Bob Price, chairman of the Dupont Progress Committee, which is uncovering history for the upcoming Dupont Centennial in 2017, said the idea to dig up the capsule was presented during the Dupont History Day back in May.
“The first couple of people through the door were teachers of the Ben Franklin Elementary School, and they told me about the time capsule and had the newspaper article showing where it was buried,” Price said. “They’d been trying for years to get it dug back up and get everything going, but never got anywhere. At the time, the borough was in the process of buying the building and we got ownership of it. I talked to the mayor and council and here we are.”
Martina Satkowski-Ryder, 66, of Harding, who taught third grade at the school, was on hand. She said the time capsule was a project for the school’s students.
“This was one of our bicentennial projects,” she said. “The students participated in many projects and this was just one. Every class decided what they should put in the time capsule. It was supposed to be dug up in 1986, but most of the teachers at that time were gone, so it didn’t happen.”
After opening remarks from Price and Dupont Mayor Dan Lello, Satkowski-Ryder and fellow former teacher Eleanor Kuligowski were given the opportunity to dig the first hole.
From there, a bulldozer took care of the remainder of the digging, with help from various Dupont Progress Committee members.

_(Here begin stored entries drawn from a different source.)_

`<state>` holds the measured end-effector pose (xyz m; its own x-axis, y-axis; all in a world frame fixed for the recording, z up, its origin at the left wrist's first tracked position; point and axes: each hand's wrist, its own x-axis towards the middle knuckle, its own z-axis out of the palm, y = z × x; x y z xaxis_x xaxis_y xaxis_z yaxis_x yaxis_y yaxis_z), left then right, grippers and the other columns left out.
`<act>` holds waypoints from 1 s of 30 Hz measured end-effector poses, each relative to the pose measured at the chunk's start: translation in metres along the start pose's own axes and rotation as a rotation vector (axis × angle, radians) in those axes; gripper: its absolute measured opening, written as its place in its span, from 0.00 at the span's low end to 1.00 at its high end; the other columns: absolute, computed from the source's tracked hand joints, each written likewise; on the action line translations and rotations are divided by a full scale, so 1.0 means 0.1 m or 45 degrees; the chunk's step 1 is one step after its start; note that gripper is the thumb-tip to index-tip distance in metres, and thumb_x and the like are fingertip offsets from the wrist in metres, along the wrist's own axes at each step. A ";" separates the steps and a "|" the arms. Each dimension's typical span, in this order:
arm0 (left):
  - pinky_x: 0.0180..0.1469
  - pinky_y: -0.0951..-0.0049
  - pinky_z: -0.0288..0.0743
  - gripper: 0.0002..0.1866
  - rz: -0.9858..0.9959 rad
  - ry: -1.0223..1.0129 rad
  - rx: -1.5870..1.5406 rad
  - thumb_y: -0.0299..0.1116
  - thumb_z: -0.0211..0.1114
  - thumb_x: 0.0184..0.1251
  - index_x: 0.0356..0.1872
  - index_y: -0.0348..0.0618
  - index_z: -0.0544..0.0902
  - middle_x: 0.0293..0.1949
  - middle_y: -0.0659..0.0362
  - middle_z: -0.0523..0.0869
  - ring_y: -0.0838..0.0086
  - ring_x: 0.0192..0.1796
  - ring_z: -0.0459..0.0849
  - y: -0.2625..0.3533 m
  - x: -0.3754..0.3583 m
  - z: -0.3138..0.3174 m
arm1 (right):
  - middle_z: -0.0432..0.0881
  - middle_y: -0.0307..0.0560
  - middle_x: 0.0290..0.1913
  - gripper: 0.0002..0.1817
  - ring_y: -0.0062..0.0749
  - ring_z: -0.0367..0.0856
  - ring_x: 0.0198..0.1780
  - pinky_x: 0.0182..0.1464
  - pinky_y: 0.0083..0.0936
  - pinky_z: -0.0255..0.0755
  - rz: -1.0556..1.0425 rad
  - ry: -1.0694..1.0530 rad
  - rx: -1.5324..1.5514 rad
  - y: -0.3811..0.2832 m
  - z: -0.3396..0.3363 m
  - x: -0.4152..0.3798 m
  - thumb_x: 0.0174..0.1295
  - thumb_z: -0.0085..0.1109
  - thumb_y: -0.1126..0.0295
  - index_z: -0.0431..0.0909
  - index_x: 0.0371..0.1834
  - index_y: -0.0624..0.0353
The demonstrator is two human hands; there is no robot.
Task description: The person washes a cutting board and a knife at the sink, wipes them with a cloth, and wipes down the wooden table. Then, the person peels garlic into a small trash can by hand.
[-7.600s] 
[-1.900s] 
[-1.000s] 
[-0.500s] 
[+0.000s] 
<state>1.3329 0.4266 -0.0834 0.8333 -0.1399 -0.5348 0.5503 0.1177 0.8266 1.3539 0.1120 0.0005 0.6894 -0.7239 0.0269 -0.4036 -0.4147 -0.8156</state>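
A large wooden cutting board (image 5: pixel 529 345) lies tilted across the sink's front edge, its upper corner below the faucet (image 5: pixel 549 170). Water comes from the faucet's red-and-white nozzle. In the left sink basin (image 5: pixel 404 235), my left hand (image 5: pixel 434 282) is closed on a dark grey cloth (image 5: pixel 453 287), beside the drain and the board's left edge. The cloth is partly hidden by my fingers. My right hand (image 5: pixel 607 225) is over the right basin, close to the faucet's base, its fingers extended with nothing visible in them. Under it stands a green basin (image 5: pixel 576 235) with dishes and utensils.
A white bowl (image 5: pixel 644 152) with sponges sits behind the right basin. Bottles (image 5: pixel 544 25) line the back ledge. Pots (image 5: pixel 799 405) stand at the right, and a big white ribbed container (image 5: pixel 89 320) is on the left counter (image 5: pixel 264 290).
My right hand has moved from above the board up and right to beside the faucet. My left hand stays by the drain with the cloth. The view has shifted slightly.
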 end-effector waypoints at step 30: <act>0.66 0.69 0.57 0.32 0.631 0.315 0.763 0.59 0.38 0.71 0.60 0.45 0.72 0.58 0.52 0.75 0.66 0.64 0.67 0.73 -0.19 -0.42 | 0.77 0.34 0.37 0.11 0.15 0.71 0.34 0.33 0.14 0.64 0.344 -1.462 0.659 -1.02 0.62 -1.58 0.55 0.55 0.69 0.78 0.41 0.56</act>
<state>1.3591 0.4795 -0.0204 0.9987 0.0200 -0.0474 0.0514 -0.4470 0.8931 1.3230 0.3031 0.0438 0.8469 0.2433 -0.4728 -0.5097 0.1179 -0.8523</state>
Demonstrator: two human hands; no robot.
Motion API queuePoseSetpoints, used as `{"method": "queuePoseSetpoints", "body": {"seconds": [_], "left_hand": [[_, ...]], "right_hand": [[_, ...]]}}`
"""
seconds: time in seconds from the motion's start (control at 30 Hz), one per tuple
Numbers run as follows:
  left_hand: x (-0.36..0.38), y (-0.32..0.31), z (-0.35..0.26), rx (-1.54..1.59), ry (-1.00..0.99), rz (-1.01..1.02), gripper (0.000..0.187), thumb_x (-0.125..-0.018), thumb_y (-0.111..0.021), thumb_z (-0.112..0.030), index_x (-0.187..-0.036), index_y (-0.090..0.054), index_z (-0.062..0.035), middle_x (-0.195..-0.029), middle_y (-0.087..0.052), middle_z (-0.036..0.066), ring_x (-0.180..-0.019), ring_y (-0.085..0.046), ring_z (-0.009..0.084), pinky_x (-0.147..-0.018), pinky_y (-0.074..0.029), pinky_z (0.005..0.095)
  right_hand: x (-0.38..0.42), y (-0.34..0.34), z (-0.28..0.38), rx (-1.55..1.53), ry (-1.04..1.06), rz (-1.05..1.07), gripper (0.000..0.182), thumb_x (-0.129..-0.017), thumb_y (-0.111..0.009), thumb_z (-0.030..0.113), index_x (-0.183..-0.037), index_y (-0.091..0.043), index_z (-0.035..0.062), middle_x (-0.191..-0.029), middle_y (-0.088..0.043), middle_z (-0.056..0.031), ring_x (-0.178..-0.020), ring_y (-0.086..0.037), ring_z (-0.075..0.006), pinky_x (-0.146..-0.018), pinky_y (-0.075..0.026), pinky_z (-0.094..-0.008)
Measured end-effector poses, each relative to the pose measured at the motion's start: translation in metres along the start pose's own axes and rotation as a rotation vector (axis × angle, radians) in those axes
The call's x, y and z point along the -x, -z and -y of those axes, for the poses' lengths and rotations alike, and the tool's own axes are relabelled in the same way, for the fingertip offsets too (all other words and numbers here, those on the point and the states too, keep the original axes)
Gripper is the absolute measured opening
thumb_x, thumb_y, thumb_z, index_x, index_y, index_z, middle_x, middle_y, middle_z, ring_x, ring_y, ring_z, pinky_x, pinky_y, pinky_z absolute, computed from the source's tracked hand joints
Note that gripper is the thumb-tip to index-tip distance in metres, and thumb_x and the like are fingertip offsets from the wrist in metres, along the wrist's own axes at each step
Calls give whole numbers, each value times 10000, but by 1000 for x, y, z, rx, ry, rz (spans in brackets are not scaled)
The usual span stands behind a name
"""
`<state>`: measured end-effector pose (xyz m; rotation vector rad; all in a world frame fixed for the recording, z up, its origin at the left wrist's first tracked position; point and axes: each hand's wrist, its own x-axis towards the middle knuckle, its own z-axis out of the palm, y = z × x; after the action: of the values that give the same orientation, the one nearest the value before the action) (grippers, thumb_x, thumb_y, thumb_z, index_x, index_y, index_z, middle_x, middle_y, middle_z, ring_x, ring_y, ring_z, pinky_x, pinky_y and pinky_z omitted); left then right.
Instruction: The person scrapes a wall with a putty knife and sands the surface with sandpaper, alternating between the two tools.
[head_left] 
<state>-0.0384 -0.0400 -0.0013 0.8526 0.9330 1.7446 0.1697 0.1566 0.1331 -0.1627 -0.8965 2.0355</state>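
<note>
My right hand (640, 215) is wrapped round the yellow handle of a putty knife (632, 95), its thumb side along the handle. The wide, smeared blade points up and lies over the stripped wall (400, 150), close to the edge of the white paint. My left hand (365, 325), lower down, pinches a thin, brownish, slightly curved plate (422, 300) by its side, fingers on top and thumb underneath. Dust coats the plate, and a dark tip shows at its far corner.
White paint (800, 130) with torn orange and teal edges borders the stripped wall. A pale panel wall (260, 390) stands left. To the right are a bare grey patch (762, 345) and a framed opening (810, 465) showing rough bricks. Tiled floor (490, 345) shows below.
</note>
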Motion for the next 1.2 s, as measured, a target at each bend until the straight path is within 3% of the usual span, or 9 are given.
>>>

After 45 minutes of digging, the aluminum container was found, and the committee members believed it was the capsule because it resembled an old newspaper photo showing the capsule before it was buried.
Progress committee officials believe that, after nearly 40 years of being buried, the capsule withered away with any paper within it disintegrating. An old mason jar and an old pen cap were also found.
Along with Urbanski, her sister Kim Urbanski-Ruda, 50, was on hand to help. Urbanski-Ruda was in fifth grade when the capsule was buried.
Both said they contributed something to the capsule.
“Our class put in what we wanted to be when we grew up,” said Kim. “I said I wanted to be a gymnast. I didn’t become one.”
Both expressed disappointment that nothing was found, but believe what was uncovered might not be the capsule and that it is still buried.
Price said he is not sure if the container found was the capsule. Someday, someone else might come along and find something, he added.
“It was a good community event and we got everyone out to get some interest in Dupont and its centennial upcoming,” said Price. “I’m sorry we couldn’t find anything in the ground. Time has taken its toll on it. But we had a great afternoon, I mean, who knows? Maybe someday someone will come to dig up the sidewalks and they’ll find something.”